Im bliżej natury jesteśmy, tym więcej czujemy w sobie Boga.
(Johann Wolfgang von Goethe, poeta)
W dniach 20–22 maja prawie cała klasa IV wybrała się na wycieczkę do Jędrusiowej Chaty w Kocieniu Wielkim. Właścicielami gospodarstwa
agroturystycznego są pani Zofia i pan Andrzej Wojciechowscy. Opiekę nad czwartoklasistami sprawowali: wychowawczyni Aleksandra Białkowska
i opiekunka świetlicy szkolnej Małgorzata Grzyb.

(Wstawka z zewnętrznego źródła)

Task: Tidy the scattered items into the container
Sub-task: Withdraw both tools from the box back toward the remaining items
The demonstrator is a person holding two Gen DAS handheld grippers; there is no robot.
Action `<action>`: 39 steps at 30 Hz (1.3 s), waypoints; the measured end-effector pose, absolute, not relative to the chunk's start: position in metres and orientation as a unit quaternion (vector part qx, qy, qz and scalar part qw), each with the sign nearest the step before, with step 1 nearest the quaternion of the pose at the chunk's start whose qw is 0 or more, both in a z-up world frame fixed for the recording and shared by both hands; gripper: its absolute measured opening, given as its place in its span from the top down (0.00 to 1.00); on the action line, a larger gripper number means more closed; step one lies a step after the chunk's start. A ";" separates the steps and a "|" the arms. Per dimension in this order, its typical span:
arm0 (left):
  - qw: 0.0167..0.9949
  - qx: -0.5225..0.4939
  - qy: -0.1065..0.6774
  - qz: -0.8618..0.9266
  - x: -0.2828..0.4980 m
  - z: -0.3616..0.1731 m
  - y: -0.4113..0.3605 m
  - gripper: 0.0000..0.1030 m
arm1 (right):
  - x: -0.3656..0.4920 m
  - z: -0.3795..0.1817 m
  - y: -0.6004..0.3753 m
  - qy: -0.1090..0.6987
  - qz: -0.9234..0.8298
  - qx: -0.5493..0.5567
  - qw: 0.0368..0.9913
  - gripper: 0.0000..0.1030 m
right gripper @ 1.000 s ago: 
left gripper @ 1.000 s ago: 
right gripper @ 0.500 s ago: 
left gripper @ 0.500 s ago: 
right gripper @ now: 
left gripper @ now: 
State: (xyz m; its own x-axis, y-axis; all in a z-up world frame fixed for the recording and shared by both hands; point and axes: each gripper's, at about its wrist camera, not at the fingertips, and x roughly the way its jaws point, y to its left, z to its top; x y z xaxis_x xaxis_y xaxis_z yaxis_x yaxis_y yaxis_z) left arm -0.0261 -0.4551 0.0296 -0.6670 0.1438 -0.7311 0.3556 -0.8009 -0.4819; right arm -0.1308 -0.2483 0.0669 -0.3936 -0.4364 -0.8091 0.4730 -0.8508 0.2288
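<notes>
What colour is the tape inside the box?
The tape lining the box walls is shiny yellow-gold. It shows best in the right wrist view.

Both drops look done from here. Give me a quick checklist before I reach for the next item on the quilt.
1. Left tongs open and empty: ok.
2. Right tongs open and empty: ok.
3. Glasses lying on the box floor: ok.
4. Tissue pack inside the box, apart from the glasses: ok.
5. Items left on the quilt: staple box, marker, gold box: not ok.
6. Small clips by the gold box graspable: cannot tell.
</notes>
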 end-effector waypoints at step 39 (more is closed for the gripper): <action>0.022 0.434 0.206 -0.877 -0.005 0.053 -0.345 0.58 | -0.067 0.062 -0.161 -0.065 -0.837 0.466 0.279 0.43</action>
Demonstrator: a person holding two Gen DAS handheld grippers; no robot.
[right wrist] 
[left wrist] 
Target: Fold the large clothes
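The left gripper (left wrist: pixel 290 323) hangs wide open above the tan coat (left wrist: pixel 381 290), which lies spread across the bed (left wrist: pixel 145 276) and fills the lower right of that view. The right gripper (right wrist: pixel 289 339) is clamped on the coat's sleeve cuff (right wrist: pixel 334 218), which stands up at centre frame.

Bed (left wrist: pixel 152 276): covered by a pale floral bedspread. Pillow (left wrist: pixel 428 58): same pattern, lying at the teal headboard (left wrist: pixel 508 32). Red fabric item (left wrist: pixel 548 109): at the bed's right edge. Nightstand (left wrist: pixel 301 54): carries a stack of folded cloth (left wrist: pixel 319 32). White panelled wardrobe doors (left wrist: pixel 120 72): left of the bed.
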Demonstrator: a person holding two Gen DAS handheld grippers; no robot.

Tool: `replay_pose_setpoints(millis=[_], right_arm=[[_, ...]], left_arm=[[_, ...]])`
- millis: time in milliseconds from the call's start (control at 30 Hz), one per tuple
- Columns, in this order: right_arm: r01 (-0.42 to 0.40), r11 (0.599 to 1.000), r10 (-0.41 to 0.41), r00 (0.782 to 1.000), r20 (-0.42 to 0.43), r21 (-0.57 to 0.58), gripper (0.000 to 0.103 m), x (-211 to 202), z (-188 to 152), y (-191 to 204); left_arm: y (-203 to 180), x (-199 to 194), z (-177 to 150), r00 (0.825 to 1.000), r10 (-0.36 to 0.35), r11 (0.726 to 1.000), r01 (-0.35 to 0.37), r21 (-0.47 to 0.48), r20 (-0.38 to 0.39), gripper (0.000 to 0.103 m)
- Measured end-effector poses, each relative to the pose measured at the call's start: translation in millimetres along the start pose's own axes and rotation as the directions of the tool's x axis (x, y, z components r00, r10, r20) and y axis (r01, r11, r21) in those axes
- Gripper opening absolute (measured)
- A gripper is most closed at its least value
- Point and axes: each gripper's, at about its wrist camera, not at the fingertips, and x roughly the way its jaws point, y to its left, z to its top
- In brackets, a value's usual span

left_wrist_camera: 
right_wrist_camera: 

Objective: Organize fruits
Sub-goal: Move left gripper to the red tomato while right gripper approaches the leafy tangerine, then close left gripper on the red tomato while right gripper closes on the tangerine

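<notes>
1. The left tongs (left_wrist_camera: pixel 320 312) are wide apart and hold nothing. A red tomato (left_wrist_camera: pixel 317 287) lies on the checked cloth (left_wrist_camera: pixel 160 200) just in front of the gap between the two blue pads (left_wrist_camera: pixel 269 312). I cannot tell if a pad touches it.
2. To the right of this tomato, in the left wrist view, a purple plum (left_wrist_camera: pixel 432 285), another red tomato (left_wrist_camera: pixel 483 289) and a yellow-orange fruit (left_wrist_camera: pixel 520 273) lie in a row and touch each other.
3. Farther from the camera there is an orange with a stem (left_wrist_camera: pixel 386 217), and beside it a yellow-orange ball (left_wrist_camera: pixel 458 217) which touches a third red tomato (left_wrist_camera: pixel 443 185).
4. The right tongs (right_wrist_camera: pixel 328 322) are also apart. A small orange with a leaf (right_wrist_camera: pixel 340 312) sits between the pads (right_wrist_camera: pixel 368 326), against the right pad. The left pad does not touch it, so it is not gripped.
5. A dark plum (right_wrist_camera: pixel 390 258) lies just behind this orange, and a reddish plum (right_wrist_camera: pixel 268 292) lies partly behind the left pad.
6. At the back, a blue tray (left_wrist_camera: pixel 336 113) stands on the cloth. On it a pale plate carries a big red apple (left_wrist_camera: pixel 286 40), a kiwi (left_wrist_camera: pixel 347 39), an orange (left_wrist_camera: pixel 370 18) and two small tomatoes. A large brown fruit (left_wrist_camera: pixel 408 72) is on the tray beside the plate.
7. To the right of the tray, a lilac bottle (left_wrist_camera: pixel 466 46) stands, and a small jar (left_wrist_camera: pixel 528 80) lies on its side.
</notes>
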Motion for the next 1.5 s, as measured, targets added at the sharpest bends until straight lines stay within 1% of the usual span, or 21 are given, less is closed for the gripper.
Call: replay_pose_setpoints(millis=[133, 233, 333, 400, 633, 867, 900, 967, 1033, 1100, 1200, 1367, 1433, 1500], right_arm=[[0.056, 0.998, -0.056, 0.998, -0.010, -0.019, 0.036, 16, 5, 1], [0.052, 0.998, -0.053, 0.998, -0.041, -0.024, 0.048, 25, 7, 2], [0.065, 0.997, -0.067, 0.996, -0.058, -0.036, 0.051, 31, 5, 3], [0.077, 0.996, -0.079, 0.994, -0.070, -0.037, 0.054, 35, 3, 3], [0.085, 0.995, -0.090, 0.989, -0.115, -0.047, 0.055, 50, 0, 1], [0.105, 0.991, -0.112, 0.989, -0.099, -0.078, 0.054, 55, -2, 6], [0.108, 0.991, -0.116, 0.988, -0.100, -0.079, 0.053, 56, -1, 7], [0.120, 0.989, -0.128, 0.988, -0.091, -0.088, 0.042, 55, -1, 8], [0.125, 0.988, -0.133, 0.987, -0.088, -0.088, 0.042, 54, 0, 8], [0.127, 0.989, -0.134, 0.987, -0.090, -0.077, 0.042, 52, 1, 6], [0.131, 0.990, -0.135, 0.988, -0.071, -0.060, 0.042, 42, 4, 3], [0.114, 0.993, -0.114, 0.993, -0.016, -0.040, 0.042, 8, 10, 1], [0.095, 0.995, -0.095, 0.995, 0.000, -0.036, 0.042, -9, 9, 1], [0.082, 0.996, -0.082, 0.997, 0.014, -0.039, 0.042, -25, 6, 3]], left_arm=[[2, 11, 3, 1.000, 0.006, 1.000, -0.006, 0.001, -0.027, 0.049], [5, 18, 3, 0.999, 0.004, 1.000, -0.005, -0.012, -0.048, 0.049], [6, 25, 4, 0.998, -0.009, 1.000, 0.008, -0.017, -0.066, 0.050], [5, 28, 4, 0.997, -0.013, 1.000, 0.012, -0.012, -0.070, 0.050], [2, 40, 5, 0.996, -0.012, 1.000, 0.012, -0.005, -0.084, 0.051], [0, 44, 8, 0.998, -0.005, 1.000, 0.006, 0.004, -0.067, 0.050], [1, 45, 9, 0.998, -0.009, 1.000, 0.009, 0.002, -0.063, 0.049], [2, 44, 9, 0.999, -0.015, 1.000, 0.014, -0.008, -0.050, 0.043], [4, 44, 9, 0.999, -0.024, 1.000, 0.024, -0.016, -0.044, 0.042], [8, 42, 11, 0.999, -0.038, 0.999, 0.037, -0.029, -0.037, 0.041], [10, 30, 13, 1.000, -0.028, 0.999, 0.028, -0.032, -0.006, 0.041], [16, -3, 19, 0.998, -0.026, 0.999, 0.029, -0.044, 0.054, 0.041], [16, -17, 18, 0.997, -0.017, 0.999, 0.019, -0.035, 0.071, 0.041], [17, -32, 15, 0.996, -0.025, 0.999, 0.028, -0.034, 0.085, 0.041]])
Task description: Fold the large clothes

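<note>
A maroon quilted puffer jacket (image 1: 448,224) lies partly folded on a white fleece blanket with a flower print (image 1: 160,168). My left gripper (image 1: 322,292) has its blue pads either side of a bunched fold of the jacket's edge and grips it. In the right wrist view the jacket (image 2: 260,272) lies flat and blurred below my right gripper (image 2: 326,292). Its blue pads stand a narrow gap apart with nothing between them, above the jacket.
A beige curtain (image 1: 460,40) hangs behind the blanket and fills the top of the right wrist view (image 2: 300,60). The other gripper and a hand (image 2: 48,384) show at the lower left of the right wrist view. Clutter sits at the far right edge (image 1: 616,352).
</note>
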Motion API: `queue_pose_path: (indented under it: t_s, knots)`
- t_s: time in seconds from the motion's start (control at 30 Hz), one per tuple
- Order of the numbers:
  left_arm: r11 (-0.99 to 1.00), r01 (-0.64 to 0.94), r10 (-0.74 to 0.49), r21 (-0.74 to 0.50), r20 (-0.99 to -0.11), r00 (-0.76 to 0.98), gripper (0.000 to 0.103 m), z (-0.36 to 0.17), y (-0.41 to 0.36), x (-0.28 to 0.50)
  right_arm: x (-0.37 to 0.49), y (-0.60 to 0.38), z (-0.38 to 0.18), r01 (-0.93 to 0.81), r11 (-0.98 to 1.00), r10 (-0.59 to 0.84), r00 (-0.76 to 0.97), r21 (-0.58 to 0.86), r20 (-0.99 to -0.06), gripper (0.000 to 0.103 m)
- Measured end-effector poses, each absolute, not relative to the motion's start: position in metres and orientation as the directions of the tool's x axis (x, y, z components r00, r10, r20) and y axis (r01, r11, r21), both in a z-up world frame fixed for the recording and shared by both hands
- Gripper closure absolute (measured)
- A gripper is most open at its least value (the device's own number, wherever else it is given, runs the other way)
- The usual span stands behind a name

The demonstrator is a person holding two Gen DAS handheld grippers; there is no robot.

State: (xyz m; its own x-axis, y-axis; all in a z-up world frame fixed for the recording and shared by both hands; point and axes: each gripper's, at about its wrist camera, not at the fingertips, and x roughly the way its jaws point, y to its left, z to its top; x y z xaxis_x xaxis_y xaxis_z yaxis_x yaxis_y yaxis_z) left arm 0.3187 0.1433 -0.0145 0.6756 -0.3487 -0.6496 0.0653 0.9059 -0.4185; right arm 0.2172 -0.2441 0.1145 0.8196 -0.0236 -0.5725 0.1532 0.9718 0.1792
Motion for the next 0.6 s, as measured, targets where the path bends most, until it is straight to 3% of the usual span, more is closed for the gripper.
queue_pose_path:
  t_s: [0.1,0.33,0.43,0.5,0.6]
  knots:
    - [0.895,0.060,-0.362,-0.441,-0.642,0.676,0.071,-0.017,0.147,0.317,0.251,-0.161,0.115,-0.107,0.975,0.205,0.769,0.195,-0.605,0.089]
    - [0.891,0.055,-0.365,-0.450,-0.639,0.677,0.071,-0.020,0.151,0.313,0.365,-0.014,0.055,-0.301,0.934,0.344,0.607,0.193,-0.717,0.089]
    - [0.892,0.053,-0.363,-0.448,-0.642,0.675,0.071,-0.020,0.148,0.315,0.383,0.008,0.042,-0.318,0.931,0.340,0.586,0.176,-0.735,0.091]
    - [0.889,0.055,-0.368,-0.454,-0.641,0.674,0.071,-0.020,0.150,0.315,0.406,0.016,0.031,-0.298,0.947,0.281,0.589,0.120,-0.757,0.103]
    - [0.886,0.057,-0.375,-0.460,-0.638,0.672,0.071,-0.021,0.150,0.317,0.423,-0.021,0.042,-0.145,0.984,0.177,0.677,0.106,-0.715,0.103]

O godzinie 9.45 wszyscy zebraliśmy się przed szkołą, a następnie wyruszyliśmy w drogę. Kiedy byliśmy już na miejscu, zebraliśmy się przy wielkim
stole w ogrodzie. Pan Andrzej wytłumaczył nam zasady obowiązujące w ośrodku, po czym rozdzielił pomiędzy nas pokoje. Mieliśmy chwilę czasu na
rozpakowanie się. O godzinie 10.55 znowu przyszliśmy na miejsce zbiórki, a następnie nasz instruktor oprowadził nas po gospodarstwie. Każdy z nas mógł
podejść do zwierzątka i pogłaskać je lub nakarmić. Po zwiedzaniu i zabawie piłkami, skakankami lub innymi zabawkami nadeszła pora na obiad. Kiedy posiłek
był już w naszych brzuszkach, odpoczywaliśmy w swoich pokojach albo bawiliśmy się na placu zabaw.
Gdy wszyscy odpoczęli, poszliśmy na wycieczkę edukacyjną do Doliny Dwunastu Źródeł i Źródlanych Stawów, gdzie mogliśmy napić się czystej wody.
Wróciliśmy parę minut przed kolacją. Po jej zjedzeniu osoby, które chciały, poszły razem z panią Zofią Wojciechowską na spacer wraz z końmi.
Kiedy wróciliśmy na miejsce, było już późno i położyliśmy się spać.
Następnego dnia po śniadaniu pisaliśmy kartki z pozdrowieniami dla rodziców. Potem poszliśmy je wysłać. Gdy kartki były już nadane na poczcie,
poszliśmy nad jezioro do Dzierżążna Wielkiego. Przy jeziorze znajdował się plac zabaw, więc to tam już zostaliśmy na dłużej. Po powrocie zjedliśmy obiad.
Wszyscy bawiliśmy się w ogrodzie i wtedy pod domek, w którym nocowaliśmy, podjechała bryczka. Wsiedliśmy do niej. Była ona zaprzęgnięta w klacz o imieniu
Basia. Przejażdżka bryczką wszystkim się bardzo podobała. Kiedy wróciliśmy do Jędrusiowej Chaty, poszliśmy do stołówki i formowaliśmy chlebki,
które podczas kolacji miały się zarumienić w piecu chlebowym. Po przygotowaniu chlebków mieliśmy czas wolny. Na kolację była domowa pizza.
Gdy wszyscy już się najedli, zagraliśmy w siatkówkę. Po wspaniałej grze poszliśmy spać.
Trzeciego dnia, kiedy rano się obudziliśmy, od razu pobiegliśmy na śniadanie. Wróciliśmy do pokoi i zaczęliśmy się pakować. Przebywając
w gospodarstwie agroturystycznym, ostatni raz zebraliśmy się przy wielkim stole. Podziękowaliśmy właścicielom ośrodka i wróciliśmy do Trzcianki.
Na pewno jeszcze tam kiedyś wrócimy, ponieważ bardzo nam się podobało w Jędrusiowej Chacie w Kocieniu Wielkim.